Directions are Use the given degree of confidence and sample

Directions are: Use the given degree of confidence and sample data to construct a confidence interval for the population proportion p.

1. When 328 college students are randomly selected and surveyed, it is found that 122 own a car. Find a 99% confidence interval for the true proportion of all college students who own a car.

2. A newspaper article about the results of poll states: \"In theory, the results of such a poll, in 99 cases out of 100 should differ by no more than 5 percentage points in either direction from what would have been obtained by interviewing all voters in the United States.\" Find the sample size suggested by this statement.

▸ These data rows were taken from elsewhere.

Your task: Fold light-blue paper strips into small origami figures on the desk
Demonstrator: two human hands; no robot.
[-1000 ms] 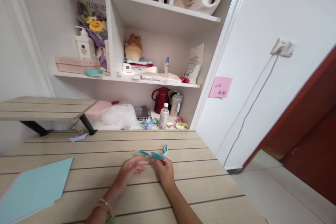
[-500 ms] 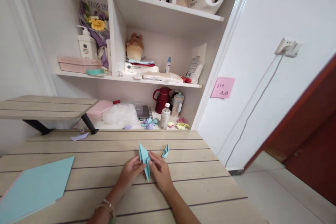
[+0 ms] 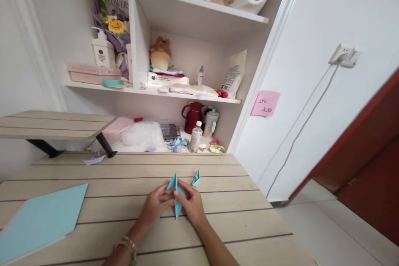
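Note:
Between my two hands is a folded piece of light-blue origami paper (image 3: pixel 178 208), its pointed ends at top and bottom. My left hand (image 3: pixel 158 203) pinches its left side, with the thumb near the middle. My right hand (image 3: pixel 188 200) grips the right side, fingers behind and thumb in front. The fingers hide part of the paper's middle. A small light-blue folded paper boat (image 3: pixel 196 178) lies on the table just beyond my right hand, apart from it.
Light-blue paper sheets (image 3: pixel 46 218) lie at the left of the slatted table (image 3: pixel 249 224). A raised stand (image 3: pixel 56 126) is at the back left, a purple folded paper (image 3: pixel 94 160) near its leg. Behind, a shelf (image 3: pixel 187 95) holds a bottle (image 3: pixel 195 138) and several folded papers (image 3: pixel 177 145).
The folded paper has turned in my hands: its top point has swung to the right, and a flap now stands out at the upper left. Both hands have stayed nearly in place.

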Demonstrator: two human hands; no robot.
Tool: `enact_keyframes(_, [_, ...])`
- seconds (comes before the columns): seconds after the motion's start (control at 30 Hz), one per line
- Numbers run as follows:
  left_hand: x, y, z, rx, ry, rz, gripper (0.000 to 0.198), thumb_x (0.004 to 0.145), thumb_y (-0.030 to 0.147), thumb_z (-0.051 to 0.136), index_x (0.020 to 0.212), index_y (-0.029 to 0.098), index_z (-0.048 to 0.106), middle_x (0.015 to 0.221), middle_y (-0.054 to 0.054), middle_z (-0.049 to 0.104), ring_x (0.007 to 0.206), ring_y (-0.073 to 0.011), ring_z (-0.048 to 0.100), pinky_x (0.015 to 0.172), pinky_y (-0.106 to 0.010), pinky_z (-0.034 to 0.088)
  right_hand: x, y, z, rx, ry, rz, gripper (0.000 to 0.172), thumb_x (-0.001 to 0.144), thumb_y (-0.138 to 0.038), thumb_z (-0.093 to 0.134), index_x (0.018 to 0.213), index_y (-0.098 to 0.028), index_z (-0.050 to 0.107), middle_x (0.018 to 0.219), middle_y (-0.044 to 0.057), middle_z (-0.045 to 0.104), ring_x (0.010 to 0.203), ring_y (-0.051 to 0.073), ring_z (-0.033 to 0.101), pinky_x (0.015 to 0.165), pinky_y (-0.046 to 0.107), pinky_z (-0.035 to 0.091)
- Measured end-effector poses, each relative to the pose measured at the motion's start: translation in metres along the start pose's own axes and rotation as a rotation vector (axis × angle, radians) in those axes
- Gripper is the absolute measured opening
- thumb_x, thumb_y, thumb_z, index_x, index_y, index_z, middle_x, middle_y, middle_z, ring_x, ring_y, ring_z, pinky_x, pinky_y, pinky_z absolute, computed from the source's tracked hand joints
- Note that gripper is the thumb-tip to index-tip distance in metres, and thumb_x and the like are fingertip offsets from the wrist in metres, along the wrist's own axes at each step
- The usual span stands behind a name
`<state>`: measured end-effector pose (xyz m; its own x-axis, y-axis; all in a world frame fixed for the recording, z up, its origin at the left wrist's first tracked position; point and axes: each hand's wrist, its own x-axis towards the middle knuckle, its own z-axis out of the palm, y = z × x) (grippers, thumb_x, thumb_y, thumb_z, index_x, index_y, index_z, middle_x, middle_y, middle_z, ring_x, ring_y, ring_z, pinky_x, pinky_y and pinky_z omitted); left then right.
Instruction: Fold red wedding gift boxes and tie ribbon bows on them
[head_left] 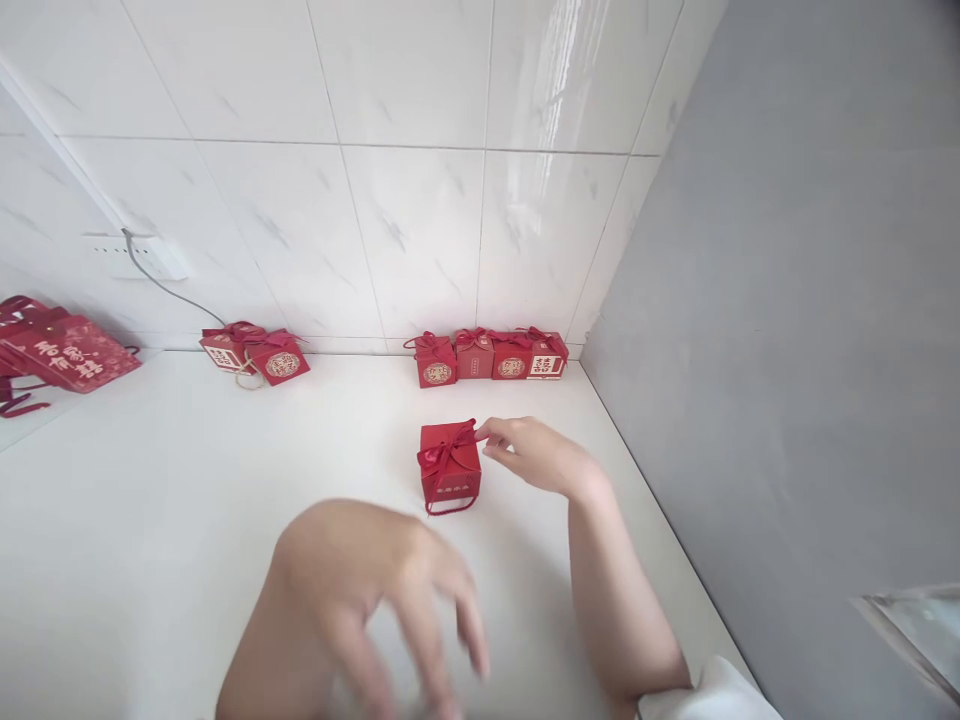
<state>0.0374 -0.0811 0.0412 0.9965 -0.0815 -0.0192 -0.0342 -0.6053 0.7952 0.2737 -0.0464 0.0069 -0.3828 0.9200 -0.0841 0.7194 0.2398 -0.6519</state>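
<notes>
A red gift box with gold lettering on its front stands upright on the white tabletop. Its top is tied with a dark red ribbon in a bow, and a red cord loop lies at its front lower edge. My right hand comes from the right, with thumb and fingertips closed at the bow's right end, pinching the ribbon. Nearer to me, in front of the box and to its left, my left hand hangs above the table. Its fingers are spread, slightly blurred, and hold nothing.
Several red gift boxes stand in a row against the tiled wall. Two more boxes sit left of them, and red gift bags lie at the far left. A grey cable runs from the socket. A grey panel bounds the right.
</notes>
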Motion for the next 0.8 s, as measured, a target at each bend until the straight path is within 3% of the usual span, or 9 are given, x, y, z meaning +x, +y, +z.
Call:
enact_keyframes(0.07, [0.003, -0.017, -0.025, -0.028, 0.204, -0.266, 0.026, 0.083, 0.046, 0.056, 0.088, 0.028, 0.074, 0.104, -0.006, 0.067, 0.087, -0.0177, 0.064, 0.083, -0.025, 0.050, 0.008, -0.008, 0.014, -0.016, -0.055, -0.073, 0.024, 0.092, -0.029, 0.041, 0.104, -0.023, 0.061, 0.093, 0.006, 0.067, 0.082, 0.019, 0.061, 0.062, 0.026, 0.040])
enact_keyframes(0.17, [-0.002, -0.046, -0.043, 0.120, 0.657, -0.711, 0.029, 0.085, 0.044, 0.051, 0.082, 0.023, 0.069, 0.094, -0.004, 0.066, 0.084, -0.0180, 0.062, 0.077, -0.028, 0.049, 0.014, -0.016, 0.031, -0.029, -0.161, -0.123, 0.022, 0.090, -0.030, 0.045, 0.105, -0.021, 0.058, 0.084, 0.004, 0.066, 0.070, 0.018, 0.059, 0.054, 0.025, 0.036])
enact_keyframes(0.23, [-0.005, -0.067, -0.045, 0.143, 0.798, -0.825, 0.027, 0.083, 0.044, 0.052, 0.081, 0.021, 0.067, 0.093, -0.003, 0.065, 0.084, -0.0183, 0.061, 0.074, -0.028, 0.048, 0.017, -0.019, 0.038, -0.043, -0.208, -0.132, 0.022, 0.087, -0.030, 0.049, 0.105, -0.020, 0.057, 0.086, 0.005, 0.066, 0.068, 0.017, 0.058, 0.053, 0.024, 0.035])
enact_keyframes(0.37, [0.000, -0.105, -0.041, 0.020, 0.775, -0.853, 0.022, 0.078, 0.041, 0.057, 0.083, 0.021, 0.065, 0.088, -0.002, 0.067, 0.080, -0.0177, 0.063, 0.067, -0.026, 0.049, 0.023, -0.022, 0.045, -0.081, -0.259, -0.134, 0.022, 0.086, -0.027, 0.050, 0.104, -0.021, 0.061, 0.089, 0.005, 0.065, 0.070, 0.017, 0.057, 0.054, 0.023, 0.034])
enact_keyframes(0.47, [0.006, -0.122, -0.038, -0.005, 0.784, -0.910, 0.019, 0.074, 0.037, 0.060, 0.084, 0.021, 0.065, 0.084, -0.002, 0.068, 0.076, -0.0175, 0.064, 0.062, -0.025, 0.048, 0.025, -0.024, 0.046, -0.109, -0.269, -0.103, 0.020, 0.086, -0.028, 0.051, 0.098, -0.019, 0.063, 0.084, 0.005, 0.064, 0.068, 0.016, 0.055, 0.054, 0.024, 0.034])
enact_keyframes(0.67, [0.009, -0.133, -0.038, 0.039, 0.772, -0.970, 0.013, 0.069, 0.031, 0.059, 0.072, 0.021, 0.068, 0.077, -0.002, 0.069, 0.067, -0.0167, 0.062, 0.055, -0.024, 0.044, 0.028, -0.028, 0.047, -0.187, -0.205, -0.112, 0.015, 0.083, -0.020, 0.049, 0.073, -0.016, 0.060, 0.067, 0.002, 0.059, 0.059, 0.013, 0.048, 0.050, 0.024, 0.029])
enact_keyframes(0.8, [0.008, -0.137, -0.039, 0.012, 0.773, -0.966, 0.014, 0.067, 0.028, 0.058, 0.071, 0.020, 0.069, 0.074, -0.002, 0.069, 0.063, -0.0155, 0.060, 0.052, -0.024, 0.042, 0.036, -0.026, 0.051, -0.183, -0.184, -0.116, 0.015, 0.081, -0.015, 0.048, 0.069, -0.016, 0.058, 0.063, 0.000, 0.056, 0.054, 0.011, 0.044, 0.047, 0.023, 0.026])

3. The lengths of human pregnancies are normally distributed with a mean of 268 days and a standard deviation of 15 days. What is the probability that a pregnancy last at least 300 days.

4. The amount of rainfall in January in a certain city is normally distributed with a mean of 4.5 inches and a standard deviation of 0.3 inches. Find the value of quartile Q1.

5. Find the indicated value of 0.36

6. The weights of fish in a certain lake are normally distributed with a mean of 20lb and a standard deviation of 9. If 9 fish are randomly selected, what is the probability that the mean weight will be between 17.6 and 23.6 lb? and lastly

7. Find the indicated IQ score. The graph depicts IQ scores of adults, and those scores are normally distributed with a mean of 100 and a standard deviation of 15 shaded area is 0.10

If you are able to show all the work including graphs I would be GRATEFUL :) Thanks

Solution

2) 99 case among 100 gives us confidence level
as given in quesion that it Differ by no more than 5% points in either direction indicates the margin of error.

Margin of error = Confidence coefficient*Standard error of p
Margin of error = 5% = 0.05
Confidence coefficient is the critical value of z for 99% confidence level = 2.575
Standard error of p = sqrt [p*(1-p)/n]
= sqrt [0.5*0.5/n]
= 0.5/sqrt n
[When p value is not given , p = 0.5 will be taken as the standard error is maximum at that level]
Therefore,
0.05 = 2.575*0.5/sqrt n
n = [2.575*0.5/0.05]^2 = 664
Sample size is 664